As restrições anticovid limitaram as oportunidades de realizar ataques com grande número de vítimas, ressaltou a Europol, observando que todos os ataques extremistas islâmicos na Europa foram cometidos por lobos solitários.

Por outro lado, o número de prisões vinculadas a “terrorismo” caiu um terço em 2020, acrescentou.

A entidade alerta que a pandemia pode ser um fator de estresse adicional, encorajando pessoas potencialmente vulneráveis a se entregar a ideologias violentas.

“Grupos terroristas jihadistas, por exemplo, procuraram explorar a pandemia da covid-19 para fins de propaganda”, acrescenta a entidade.

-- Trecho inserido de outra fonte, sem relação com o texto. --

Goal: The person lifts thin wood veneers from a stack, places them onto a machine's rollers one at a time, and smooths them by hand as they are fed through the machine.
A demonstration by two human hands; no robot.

O grupo do Estado Islâmico (EI) “descreveu a pandemia como um castigo de Deus para seus inimigos, incitando seus seguidores a realizar ataques para aproveitar a vulnerabilidade dos países da coalizão anti-EI”, explicou.

A agência também faz menção a um frustrado ataque de extrema-direita na Bélgica em protesto contra as medidas anticovid e a prisão de uma pessoa na República Tcheca por ameaçar realizar um atropelamento em massa caso bares e restaurantes não fossem reabertos.

A comissária europeia de Assuntos Internos, Ylva Johansson, alertou que “o risco de radicalização virtual aumentou”, especialmente “no terrorismo de extrema-direita”.